__Exercise__: Print out the data exactly, keeping every image out of it.

---------- Records for the task

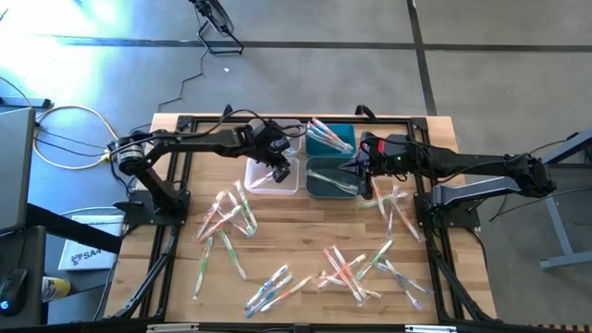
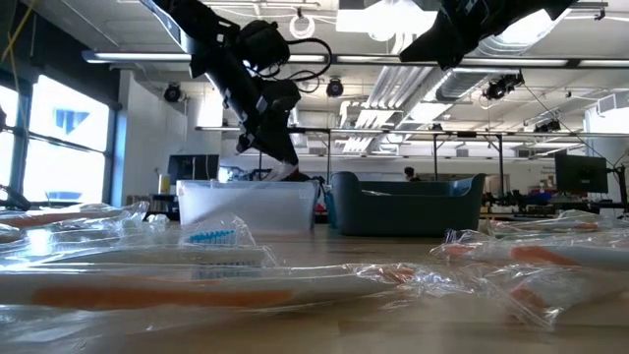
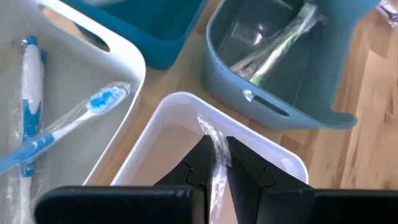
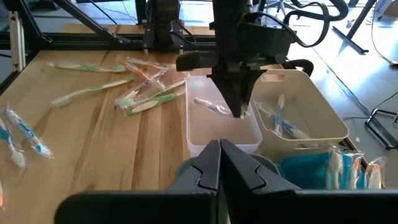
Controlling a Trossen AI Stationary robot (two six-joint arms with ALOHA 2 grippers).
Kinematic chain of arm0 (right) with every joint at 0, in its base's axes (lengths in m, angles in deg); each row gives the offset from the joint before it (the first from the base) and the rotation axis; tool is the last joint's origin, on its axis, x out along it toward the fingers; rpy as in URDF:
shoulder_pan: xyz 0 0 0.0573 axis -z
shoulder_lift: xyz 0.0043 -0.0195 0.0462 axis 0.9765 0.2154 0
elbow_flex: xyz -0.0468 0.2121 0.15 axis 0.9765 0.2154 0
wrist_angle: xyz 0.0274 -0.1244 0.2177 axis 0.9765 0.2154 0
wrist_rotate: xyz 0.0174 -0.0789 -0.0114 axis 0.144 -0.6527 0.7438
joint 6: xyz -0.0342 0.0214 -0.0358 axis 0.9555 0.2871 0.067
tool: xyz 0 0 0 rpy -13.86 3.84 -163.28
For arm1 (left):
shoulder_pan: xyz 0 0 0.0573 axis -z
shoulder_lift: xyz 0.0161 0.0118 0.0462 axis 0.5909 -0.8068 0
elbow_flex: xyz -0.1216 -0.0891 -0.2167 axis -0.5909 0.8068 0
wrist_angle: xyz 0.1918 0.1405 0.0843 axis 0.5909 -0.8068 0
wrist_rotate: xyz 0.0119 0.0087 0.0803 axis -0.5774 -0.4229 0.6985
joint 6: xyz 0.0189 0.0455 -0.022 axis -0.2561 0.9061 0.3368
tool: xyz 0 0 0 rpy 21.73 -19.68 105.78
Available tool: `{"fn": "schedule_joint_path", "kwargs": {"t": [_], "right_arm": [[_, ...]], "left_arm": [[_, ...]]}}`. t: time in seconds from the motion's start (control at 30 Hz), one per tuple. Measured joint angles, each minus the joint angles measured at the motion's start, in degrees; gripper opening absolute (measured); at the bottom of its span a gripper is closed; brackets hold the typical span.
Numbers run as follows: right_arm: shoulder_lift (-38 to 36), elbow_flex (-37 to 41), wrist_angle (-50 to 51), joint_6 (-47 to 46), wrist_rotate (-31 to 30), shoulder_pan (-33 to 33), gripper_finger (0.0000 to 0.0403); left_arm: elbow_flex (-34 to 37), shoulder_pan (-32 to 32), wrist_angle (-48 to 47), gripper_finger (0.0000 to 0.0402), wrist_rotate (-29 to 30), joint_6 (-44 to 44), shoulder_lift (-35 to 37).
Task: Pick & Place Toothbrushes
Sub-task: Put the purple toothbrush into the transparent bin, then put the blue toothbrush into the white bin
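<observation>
My left gripper (image 1: 280, 171) reaches down into the near white bin (image 1: 264, 185), shut on a clear-wrapped toothbrush (image 3: 211, 140). My right gripper (image 4: 219, 155) is shut with nothing in it, above the grey-blue bin (image 1: 324, 187), which holds a green toothbrush (image 3: 280, 46). The far white bin (image 3: 124, 59) holds blue toothbrushes (image 3: 93, 102). The teal bin (image 1: 335, 129) holds more. Many wrapped toothbrushes lie loose on the table, left (image 1: 231, 215), right (image 1: 393, 208) and near the front (image 1: 351, 268). My left gripper pinches the wrapped toothbrush between its two fingers; a crinkled end of the clear wrapper (image 3: 208, 127) sticks out past the fingertips. The fingers slant down from the table's left into the near white bin. The fingers hide the rest of the brush.
The four bins stand close together at the table's far middle, and the two grippers face each other across them. A black frame (image 1: 176, 199) runs around the table. Loose toothbrushes cover most of the near half.
</observation>
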Motion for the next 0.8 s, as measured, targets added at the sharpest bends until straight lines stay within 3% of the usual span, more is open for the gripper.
{"fn": "schedule_joint_path", "kwargs": {"t": [0.43, 0.8], "right_arm": [[0.00, 0.00, 0.15, 0.00, 0.00, 0.02, 0.0002], [0.00, 0.00, 0.26, 0.00, 0.00, 0.02, 0.0002]], "left_arm": [[0.00, 0.02, 0.44, 0.0037, 2.22, 2.57, -0.22], [0.00, 0.02, 0.67, 0.0147, 2.31, 3.04, -0.22]]}}
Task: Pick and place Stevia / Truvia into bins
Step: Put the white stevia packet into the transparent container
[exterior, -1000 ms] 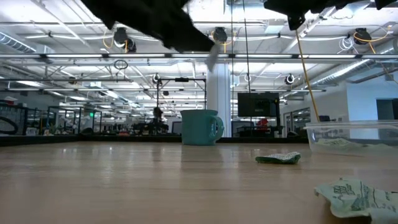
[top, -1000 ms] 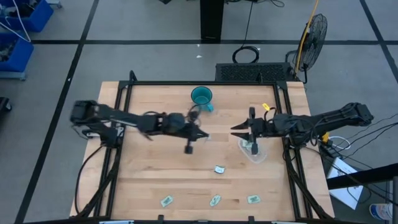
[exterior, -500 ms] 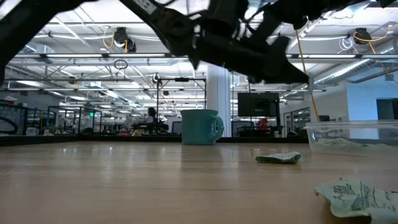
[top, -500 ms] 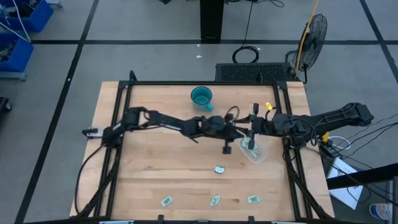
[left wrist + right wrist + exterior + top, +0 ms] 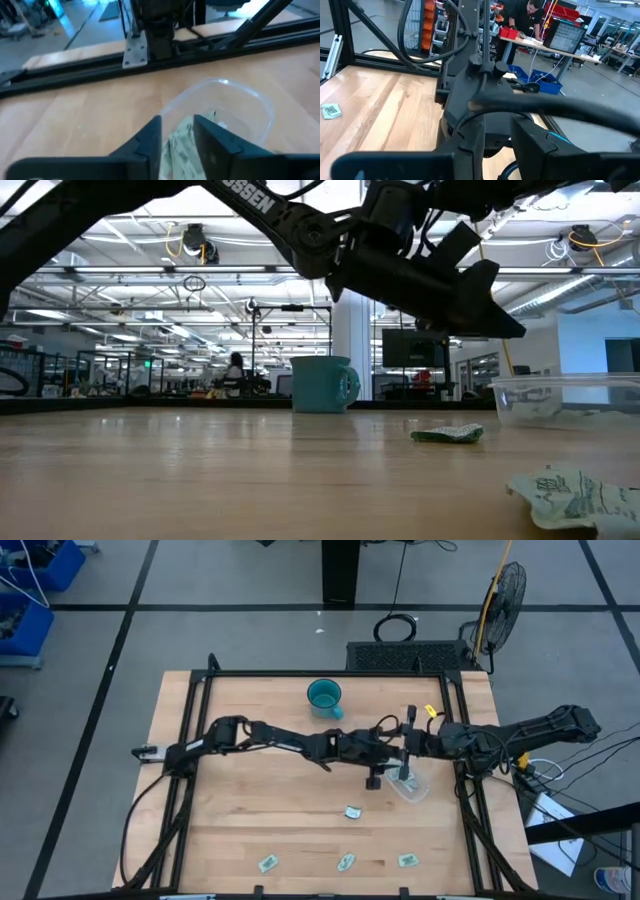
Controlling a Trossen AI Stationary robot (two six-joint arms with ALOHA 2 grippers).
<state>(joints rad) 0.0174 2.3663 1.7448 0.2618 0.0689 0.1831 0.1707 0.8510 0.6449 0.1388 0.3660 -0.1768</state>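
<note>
Since a second ago the left arm has swung from the middle of the worktop across toward the right edge, and its gripper now hangs over the near rim of the clear tub. In the left wrist view its two fingers stand a little apart with a pale green sachet showing in the gap; whether that sachet is pinched or already lying in the tub cannot be told. The tub sits close to the right edge, about midway along it, with paper sachets inside.

The right gripper waits just behind the tub, pointing at the left arm's wrist, which fills its own camera's view; its fingers are parted with nothing between them.

Four sachets lie loose on the wood: a crumpled one in front of the tub, toward the middle, and three along the front edge. A teal mug stands near the back edge, well apart from the tub.
</note>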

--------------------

__Exercise result__:
Controlling a Trossen AI Stationary robot (two six-joint arms with ALOHA 2 grippers).
Kinematic chain of arm0 (right) with every joint at 0, in its base's axes (lengths in m, angles in deg); each row gives the offset from the joint before it (the first from the base) and the rotation axis; tool is the last joint's origin, on its axis, x out along it toward the fingers; rpy as in URDF:
shoulder_pan: xyz 0 0 0.0573 axis -z
shoulder_lift: xyz 0.0043 -0.0195 0.0462 axis 0.9765 0.2154 0
elbow_flex: xyz -0.0468 0.2121 0.15 axis 0.9765 0.2154 0
wrist_angle: xyz 0.0274 -0.1244 0.2177 axis 0.9765 0.2154 0
wrist_rotate: xyz 0.0174 -0.0789 -0.0114 axis 0.144 -0.6527 0.7438
joint 6: xyz -0.0342 0.0214 -0.0358 axis 0.9555 0.2871 0.067
tool: xyz 0 0 0 rpy -13.86 3.84 -163.28
For arm1 (left):
shoulder_pan: xyz 0 0 0.0573 axis -z
shoulder_lift: xyz 0.0161 0.0118 0.0462 axis 0.5909 -0.8068 0
elbow_flex: xyz -0.1216 -0.0891 -0.2167 axis -0.5909 0.8068 0
wrist_angle: xyz 0.1918 0.1405 0.0843 axis 0.5909 -0.8068 0
wrist_rotate: xyz 0.0119 0.0087 0.0803 axis -0.5774 -0.4229 0.6985
joint 6: xyz 0.0189 0.0455 -0.022 axis -0.2561 0.9061 0.3368
tool: xyz 0 0 0 rpy 21.73 -19.68 105.78
Available tool: `{"fn": "schedule_joint_path", "kwargs": {"t": [_], "right_arm": [[_, ...]], "left_arm": [[_, ...]]}}`. t: time in seconds from the motion's start (control at 30 Hz), one per tuple. Measured joint angles, each minus the joint angles measured at the motion's start, in degrees; gripper opening absolute (measured); at the bottom of its span a gripper is closed; brackets hold the typical span.
Numbers run as follows: right_arm: shoulder_lift (-38 to 36), elbow_flex (-37 to 41), wrist_angle (-50 to 51), joint_6 (-47 to 46), wrist_rotate (-31 to 30), shoulder_pan (-33 to 33), gripper_finger (0.0000 to 0.0403); left_arm: elbow_flex (-34 to 37), shoulder_pan (-32 to 32), wrist_angle (-48 to 47), gripper_finger (0.0000 to 0.0402), wrist_rotate (-29 to 30), joint_6 (-44 to 44), shoulder_lift (-35 to 37).
Task: Pick & Place Toothbrushes
Sub-task: Put the purple toothbrush into the transparent bin, then put the blue toothbrush into the white bin
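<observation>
My left gripper (image 1: 280, 171) reaches down into the near white bin (image 1: 264, 185), shut on a clear-wrapped toothbrush (image 3: 211, 140). My right gripper (image 4: 219, 155) is shut with nothing in it, above the grey-blue bin (image 1: 324, 187), which holds a green toothbrush (image 3: 280, 46). The far white bin (image 3: 124, 59) holds blue toothbrushes (image 3: 93, 102). The teal bin (image 1: 335, 129) holds more. Many wrapped toothbrushes lie loose on the table, left (image 1: 231, 215), right (image 1: 393, 208) and near the front (image 1: 351, 268). My left gripper pinches the wrapped toothbrush between its two fingers; a crinkled end of the clear wrapper (image 3: 208, 127) sticks out past the fingertips. The fingers slant down from the table's left into the near white bin. The fingers hide the rest of the brush.
The four bins stand close together at the table's far middle, and the two grippers face each other across them. A black frame (image 1: 176, 199) runs around the table. Loose toothbrushes cover most of the near half.
</observation>
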Motion for the next 0.8 s, as measured, targets added at the sharpest bends until straight lines stay within 3% of the usual span, more is open for the gripper.
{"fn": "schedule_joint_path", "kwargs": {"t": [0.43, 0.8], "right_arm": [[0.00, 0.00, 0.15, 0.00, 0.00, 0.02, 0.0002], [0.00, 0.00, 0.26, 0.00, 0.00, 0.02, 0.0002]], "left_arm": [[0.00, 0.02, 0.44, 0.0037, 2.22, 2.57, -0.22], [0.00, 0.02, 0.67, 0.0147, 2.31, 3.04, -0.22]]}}
Task: Pick and place Stevia / Truvia into bins
Step: Put the white stevia packet into the transparent container
[exterior, -1000 ms] 
[top, -1000 ms] 
[exterior, -500 ms] 
[top, -500 ms] 
[left wrist + right wrist + exterior + top, +0 ms] 
Controlling a Trossen AI Stationary robot (two six-joint arms with ALOHA 2 grippers).
<state>(joints rad) 0.0174 2.3663 1.7448 0.2618 0.0689 0.1831 0.1707 0.8510 0.6449 0.1388 0.3660 -0.1768</state>
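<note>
Since a second ago the left arm has swung from the middle of the worktop across toward the right edge, and its gripper now hangs over the near rim of the clear tub. In the left wrist view its two fingers stand a little apart with a pale green sachet showing in the gap; whether that sachet is pinched or already lying in the tub cannot be told. The tub sits close to the right edge, about midway along it, with paper sachets inside.

The right gripper waits just behind the tub, pointing at the left arm's wrist, which fills its own camera's view; its fingers are parted with nothing between them.

Four sachets lie loose on the wood: a crumpled one in front of the tub, toward the middle, and three along the front edge. A teal mug stands near the back edge, well apart from the tub.
</note>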

This output is now finished.